Instructions to follow — In the records below, find the lines that include "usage" and copy each.

Start of Exercise data

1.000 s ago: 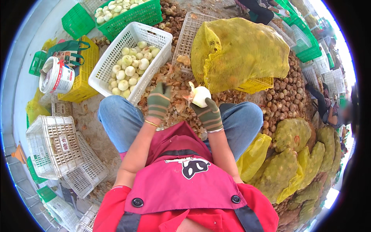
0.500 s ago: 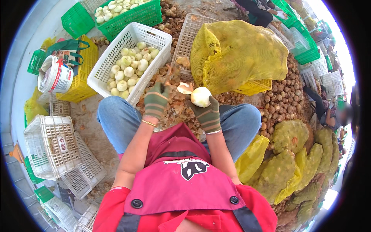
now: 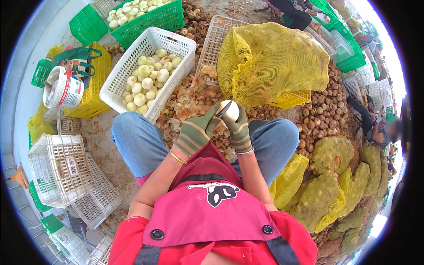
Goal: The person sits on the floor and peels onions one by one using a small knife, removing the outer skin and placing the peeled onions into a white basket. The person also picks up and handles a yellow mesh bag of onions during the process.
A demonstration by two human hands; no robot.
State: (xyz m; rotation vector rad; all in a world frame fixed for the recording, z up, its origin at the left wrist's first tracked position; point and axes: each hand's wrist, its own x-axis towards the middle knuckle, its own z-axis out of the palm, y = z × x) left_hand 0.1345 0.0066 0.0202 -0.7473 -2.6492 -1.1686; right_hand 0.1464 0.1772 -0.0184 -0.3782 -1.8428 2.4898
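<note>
My left hand (image 3: 197,131) in a striped glove is closed on a small knife (image 3: 224,109), whose dark blade lies against a peeled white onion (image 3: 231,113). The onion is held in my right hand (image 3: 240,134), fingers curled round its side, just below the yellow mesh sack (image 3: 280,59). Part of the knife is hidden by my fingers. Loose onion skins (image 3: 194,97) lie under and ahead of my hands, between my knees.
Ahead-left stand a white crate (image 3: 110,95) and a green crate (image 3: 145,26) of peeled onions. Unpeeled onions (image 3: 324,110) and filled sacks (image 3: 318,198) lie right. Stacked crates (image 3: 62,168) and a bucket (image 3: 64,95) stand left. Co-workers (image 3: 377,128) sit at the right edge.
My left hand has moved up and rightward to the onion, bringing the blade against it. The pale loose peel that was beside the onion is no longer there.
</note>
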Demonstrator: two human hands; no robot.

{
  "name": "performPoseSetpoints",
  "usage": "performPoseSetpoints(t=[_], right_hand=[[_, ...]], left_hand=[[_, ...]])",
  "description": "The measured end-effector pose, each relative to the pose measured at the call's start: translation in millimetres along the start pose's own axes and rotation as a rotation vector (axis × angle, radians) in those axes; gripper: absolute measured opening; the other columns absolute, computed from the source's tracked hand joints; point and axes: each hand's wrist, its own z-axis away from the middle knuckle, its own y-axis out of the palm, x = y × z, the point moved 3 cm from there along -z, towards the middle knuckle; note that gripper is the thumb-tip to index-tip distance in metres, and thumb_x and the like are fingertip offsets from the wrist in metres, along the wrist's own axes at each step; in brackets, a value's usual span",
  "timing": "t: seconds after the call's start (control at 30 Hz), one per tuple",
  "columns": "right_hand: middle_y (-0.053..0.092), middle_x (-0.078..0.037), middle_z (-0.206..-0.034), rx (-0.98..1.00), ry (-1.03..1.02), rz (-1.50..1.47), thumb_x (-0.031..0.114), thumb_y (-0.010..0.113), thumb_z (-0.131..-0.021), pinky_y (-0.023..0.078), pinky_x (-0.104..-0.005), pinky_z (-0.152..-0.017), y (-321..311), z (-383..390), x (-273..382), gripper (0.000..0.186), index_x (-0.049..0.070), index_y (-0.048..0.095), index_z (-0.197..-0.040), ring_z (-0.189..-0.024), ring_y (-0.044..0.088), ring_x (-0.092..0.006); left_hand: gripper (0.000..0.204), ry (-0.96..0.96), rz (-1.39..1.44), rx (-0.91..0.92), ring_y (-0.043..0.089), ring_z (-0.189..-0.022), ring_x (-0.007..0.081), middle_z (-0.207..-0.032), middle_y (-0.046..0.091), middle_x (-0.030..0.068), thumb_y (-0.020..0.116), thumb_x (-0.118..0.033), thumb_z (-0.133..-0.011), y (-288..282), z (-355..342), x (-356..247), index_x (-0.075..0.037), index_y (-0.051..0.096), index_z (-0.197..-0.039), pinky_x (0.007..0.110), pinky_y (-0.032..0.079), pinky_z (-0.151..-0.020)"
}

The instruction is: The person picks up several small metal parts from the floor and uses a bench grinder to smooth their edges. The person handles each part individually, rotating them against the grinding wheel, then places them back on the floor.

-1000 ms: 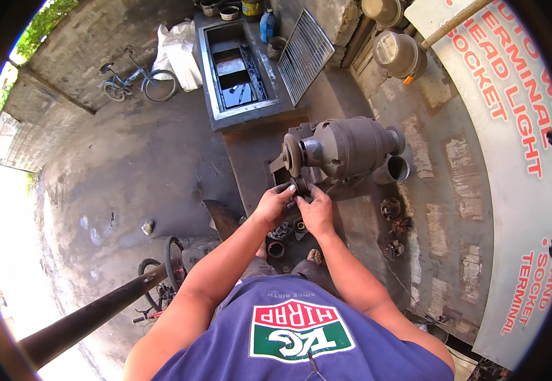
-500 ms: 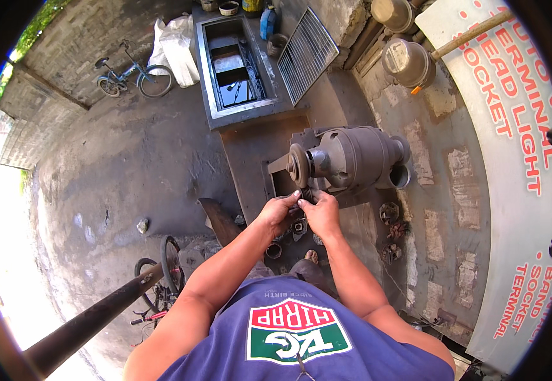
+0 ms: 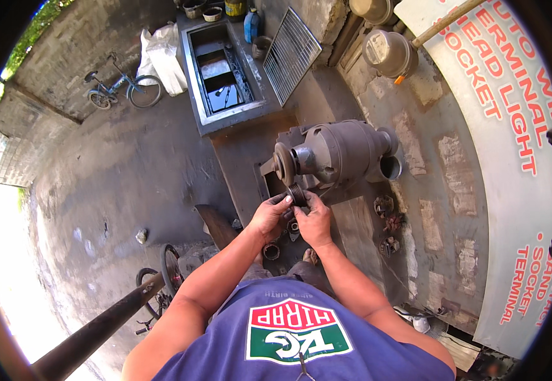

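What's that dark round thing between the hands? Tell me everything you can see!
The small, dark, round ridged piece looks like metal, with grooves running around its side. The person's bare left hand and bare right hand grip it from opposite sides, partly hiding it. In the picture it sits just below a dusty brown round wheel; whether they touch, I can't tell.

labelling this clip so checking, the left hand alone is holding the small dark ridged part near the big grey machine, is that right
Not quite: "alone" is wrong. In the head view, the left hand and right hand together hold the small dark ridged part near the big grey machine.
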Motion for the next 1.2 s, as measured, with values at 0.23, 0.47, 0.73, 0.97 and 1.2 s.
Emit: performPoseSetpoints(t=[0.23, 0.47, 0.73, 0.97, 1.2], right_hand=[[0.083, -0.017, -0.102, 0.039, 0.111, -0.004, 0.005, 0.081, -0.091, 0.062, -0.0424, -0.087, 9, -15, 10, 0.028, 0.002, 0.079, -0.119, -0.096, 0.081, -0.0338], [0.083, -0.018, -0.103, 0.09, 0.136, 0.071, 0.008, 0.083, -0.091, 0.063, -0.0427, -0.086, 14, -21, 11, 0.026, 0.002, 0.08, -0.116, -0.096, 0.081, -0.0349], [0.077, -0.025, -0.115, 0.08, 0.079, 0.173, 0.009, 0.085, -0.087, 0.06, -0.0481, -0.098, -9, 12, 5, 0.04, 0.0, 0.076, -0.125, -0.11, 0.075, -0.0431], [0.081, -0.02, -0.108, 0.032, 0.016, 0.164, 0.007, 0.083, -0.09, 0.061, -0.0457, -0.091, 9, -9, 8, 0.032, 0.003, 0.079, -0.121, -0.104, 0.078, -0.0386], [0.082, -0.02, -0.1, 0.121, 0.188, 0.131, 0.008, 0.083, -0.091, 0.062, -0.0449, -0.084, 16, -28, 20, 0.024, 0.002, 0.081, -0.114, -0.093, 0.081, -0.0379]], left_hand=[[0.035, -0.062, 0.02, -0.132, 0.069, -0.118, 0.0244, -0.126, 0.075, 0.0131, 0.069, -0.024, -0.113, -16, -12, 0, 0.004, 0.072, -0.132, 0.042, 0.053, -0.112], [0.032, -0.094, 0.093, -0.153, 0.069, -0.116, 0.0255, -0.122, 0.074, 0.0136, 0.069, -0.024, -0.113, -20, -12, -2, 0.004, 0.073, -0.127, 0.043, 0.054, -0.11], [0.051, 0.229, -0.334, 0.05, 0.067, -0.13, 0.0204, -0.14, 0.073, 0.0096, 0.076, -0.009, -0.106, -8, 13, 0, 0.003, 0.061, -0.153, 0.039, 0.052, -0.117], [0.038, 0.004, -0.035, -0.042, 0.068, -0.122, 0.0236, -0.135, 0.073, 0.0111, 0.065, -0.026, -0.115, -18, -9, 2, 0.002, 0.067, -0.142, 0.041, 0.052, -0.114], [0.035, -0.077, 0.032, -0.132, 0.068, -0.115, 0.0238, -0.125, 0.074, 0.0122, 0.064, -0.029, -0.116, -24, -22, -2, 0.002, 0.072, -0.128, 0.042, 0.056, -0.108]])
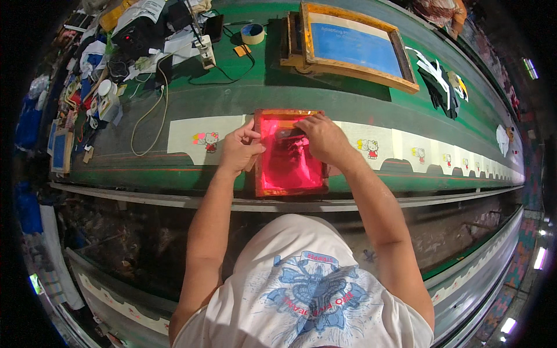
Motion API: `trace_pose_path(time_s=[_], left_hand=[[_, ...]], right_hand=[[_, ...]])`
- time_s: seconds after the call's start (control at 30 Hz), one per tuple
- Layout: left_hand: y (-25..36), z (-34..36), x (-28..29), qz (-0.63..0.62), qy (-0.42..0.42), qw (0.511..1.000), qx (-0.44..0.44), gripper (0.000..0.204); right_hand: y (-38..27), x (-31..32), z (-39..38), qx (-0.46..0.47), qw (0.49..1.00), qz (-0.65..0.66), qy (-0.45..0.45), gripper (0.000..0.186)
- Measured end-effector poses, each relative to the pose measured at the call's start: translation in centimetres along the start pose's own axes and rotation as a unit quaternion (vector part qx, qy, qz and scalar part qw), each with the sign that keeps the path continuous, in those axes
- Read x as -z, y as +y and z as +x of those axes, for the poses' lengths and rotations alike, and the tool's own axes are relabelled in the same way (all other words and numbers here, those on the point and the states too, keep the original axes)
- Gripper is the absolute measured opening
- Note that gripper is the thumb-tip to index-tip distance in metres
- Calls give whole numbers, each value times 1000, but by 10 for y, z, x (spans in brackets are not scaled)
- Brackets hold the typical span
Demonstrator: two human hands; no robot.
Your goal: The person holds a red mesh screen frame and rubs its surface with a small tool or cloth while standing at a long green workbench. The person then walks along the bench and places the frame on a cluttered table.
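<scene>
A small wooden printing screen (290,167) with bright pink ink inside lies on a row of cream cut pieces (181,136) printed with small cartoon figures, along the green table's near side. My left hand (243,148) grips the left side of this frame, fingers curled at its edge. My right hand (319,136) is closed on a squeegee (287,125) inside the screen's upper part; its fingers partly hide the squeegee.
A larger blue screen (357,52) sits at the back. Tape (253,33), a power strip (206,52), cables and clutter (107,98) fill the back left; dark cloths (441,87) lie right. A metal rail (418,202) edges the table. Part of another person (449,14) shows top right.
</scene>
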State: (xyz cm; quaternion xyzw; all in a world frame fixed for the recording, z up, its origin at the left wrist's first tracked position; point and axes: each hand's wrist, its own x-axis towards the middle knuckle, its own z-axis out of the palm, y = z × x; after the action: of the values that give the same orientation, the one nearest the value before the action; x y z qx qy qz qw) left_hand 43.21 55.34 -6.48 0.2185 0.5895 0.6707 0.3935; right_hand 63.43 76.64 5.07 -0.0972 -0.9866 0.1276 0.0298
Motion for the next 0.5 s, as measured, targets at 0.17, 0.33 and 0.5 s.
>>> trace_pose_path(time_s=[0.17, 0.33, 0.5], left_hand=[[-1, -2, -1, 3, 21, 1000, 8, 32], [-3, -1, 1, 17, 11, 1000, 6, 29], [-3, -3, -2, 56, 29, 998, -26, 26]], right_hand=[[3, -6, 10, -23, 997, 18, 66, 51], [6, -15, 11, -28, 993, 30, 106, 57], [-25, -28, -22, 7, 992, 2, 125, 55]])
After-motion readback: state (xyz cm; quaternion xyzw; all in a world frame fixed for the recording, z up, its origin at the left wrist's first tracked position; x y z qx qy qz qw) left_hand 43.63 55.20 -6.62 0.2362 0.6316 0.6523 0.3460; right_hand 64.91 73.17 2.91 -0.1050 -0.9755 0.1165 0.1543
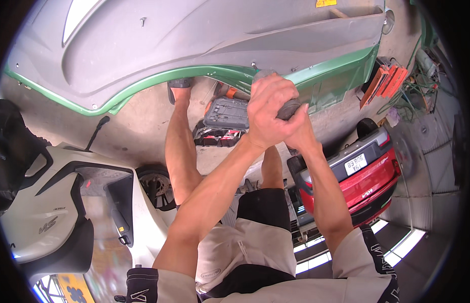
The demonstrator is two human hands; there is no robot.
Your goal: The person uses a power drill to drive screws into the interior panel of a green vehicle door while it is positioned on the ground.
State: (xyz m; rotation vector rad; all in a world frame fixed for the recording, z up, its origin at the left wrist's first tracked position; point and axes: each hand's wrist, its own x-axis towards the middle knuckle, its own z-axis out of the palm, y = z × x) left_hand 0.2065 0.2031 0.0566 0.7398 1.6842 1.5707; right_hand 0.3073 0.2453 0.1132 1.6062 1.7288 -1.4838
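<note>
A large grey panel with a green rim [144, 83] spans the upper part of the head view, with screws along its edge. At its lower edge, both my hands are closed around a dark-handled tool [289, 109], whose rounded dark end shows between them. My left hand [269, 103] wraps over the top of it. Partly behind, my right hand [299, 132] grips it from the right. A greyish part [265, 74] shows beyond my left knuckles, close to a screw [254, 65] in the panel. My hands hide most of the tool, so its exact kind cannot be made out.
On the floor between my legs lies an open grey tool case [226, 112] with red and black items. A white scooter [48, 212] stands at the left, a red car [366, 184] at the right. Orange pieces [385, 83] and tangled green hoses [414, 96] lie at the far right.
</note>
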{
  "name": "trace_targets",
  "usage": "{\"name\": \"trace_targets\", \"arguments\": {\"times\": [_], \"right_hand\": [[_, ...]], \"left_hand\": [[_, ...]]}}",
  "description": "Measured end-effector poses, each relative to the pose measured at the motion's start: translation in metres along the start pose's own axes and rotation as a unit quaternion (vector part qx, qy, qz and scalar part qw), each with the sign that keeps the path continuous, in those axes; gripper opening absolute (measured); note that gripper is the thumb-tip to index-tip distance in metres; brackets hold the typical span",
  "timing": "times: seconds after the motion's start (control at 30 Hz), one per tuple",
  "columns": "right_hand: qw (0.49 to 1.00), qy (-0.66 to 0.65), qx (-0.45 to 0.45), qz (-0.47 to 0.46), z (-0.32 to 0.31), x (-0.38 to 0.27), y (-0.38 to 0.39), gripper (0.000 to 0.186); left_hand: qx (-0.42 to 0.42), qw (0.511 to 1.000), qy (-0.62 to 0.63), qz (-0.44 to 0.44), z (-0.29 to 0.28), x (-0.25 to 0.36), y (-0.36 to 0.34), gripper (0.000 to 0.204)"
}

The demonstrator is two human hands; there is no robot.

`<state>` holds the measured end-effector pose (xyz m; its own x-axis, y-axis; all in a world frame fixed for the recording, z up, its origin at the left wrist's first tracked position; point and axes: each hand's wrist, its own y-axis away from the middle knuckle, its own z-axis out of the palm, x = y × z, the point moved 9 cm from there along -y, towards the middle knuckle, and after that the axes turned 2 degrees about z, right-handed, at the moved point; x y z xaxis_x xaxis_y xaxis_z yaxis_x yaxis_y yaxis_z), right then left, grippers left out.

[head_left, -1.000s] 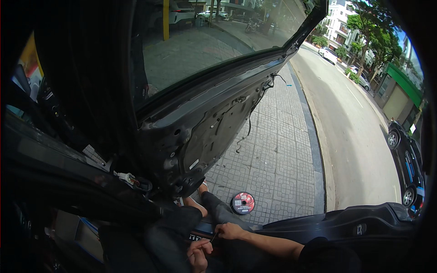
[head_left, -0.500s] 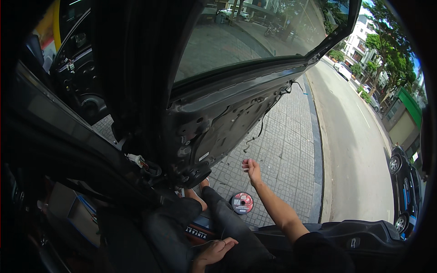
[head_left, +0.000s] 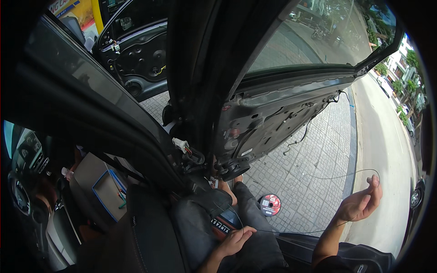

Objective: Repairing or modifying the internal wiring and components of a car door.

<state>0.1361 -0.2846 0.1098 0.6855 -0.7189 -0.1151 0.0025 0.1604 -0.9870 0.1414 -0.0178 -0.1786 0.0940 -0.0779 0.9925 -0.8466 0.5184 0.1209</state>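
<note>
Okay, so your right hand [head_left: 363,202] has swung farther out to the right of the red-and-black spool [head_left: 270,205], which means the thin wire [head_left: 364,170] now runs below the spool between your hands. Your left hand [head_left: 237,240], below-left of it, pinches the wire; your right's half-curled, can't tell if it's gripping.

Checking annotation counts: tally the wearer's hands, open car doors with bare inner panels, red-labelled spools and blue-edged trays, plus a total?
Wearer's hands: 2 (left hand, right hand)
Open doors: 2 (nearer door, farther door)
Red-labelled spool: 1
Blue-edged tray: 1
Total: 6
</note>
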Motion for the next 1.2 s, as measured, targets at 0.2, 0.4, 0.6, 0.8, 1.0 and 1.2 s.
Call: {"name": "trace_targets", "arguments": {"times": [0.2, 0.4, 0.6, 0.8, 1.0, 1.2], "right_hand": [[0.961, 0.189, -0.130, 0.153, 0.047, 0.111, 0.041, 0.040], [0.748, 0.272, -0.353, 0.493, 0.034, 0.246, 0.273, 0.062], [0.594, 0.100, -0.546, 0.581, 0.023, 0.109, 0.437, 0.062], [0.536, -0.212, -0.716, 0.394, 0.084, -0.135, 0.453, 0.029], [0.530, -0.397, -0.575, 0.481, 0.116, -0.143, 0.436, 0.023], [0.535, -0.275, -0.598, 0.529, 0.130, -0.092, 0.453, 0.032]], "left_hand": [[0.016, 1.000, -0.025, -0.004, -0.002, -0.003, -0.002, 0.027], [0.072, 0.995, -0.071, 0.003, -0.019, 0.003, 0.001, 0.025], [0.090, 0.990, -0.107, 0.027, -0.019, 0.005, -0.004, 0.026], [0.084, 0.981, -0.169, 0.035, -0.010, 0.000, -0.008, 0.023], [0.119, 0.973, -0.187, 0.060, -0.020, 0.004, -0.006, 0.019], [0.285, 0.952, -0.107, 0.034, -0.065, -0.005, 0.002, 0.022]]}}
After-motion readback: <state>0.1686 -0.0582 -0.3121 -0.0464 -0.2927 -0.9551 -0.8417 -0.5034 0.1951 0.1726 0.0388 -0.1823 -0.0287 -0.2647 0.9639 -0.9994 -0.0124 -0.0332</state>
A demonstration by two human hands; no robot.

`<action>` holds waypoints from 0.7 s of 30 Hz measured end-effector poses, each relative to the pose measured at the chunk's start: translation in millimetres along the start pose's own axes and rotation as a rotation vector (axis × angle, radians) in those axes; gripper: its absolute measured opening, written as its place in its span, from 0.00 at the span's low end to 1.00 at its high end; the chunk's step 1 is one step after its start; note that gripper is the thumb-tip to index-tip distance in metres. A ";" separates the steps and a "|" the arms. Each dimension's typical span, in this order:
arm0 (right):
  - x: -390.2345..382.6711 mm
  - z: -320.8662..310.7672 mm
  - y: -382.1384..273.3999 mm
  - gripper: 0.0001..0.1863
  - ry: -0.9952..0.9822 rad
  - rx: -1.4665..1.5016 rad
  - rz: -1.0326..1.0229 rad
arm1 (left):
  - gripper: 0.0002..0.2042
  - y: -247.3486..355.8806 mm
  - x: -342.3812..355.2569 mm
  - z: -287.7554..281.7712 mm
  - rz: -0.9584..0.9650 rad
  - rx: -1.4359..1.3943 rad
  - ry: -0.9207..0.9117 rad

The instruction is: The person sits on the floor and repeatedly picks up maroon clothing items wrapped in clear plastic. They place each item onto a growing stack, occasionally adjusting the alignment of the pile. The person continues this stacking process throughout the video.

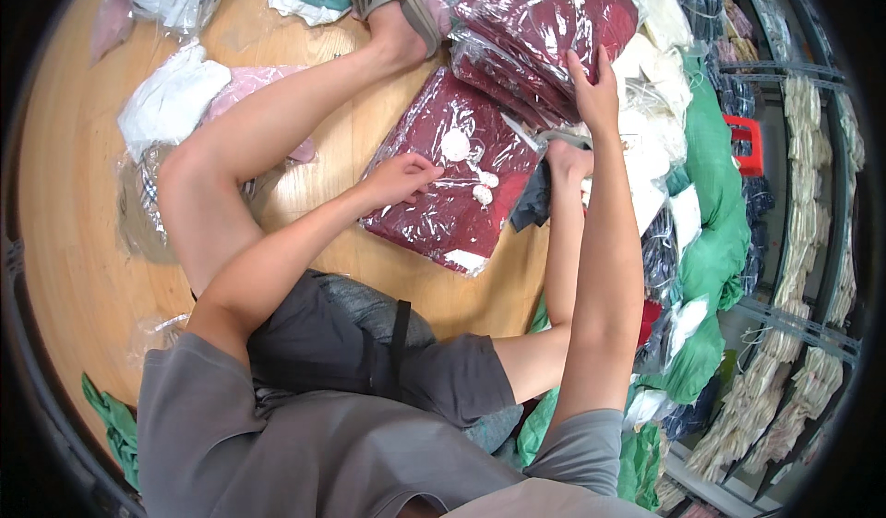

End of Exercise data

Task result —
  "usage": "performPoseSetpoints(t=[_], right_hand=[[_, ...]], left_hand=[[_, ...]])",
  "usage": "{\"name\": \"trace_targets\", \"arguments\": {\"times\": [_], \"right_hand\": [[_, ...]], \"left_hand\": [[_, ...]]}}",

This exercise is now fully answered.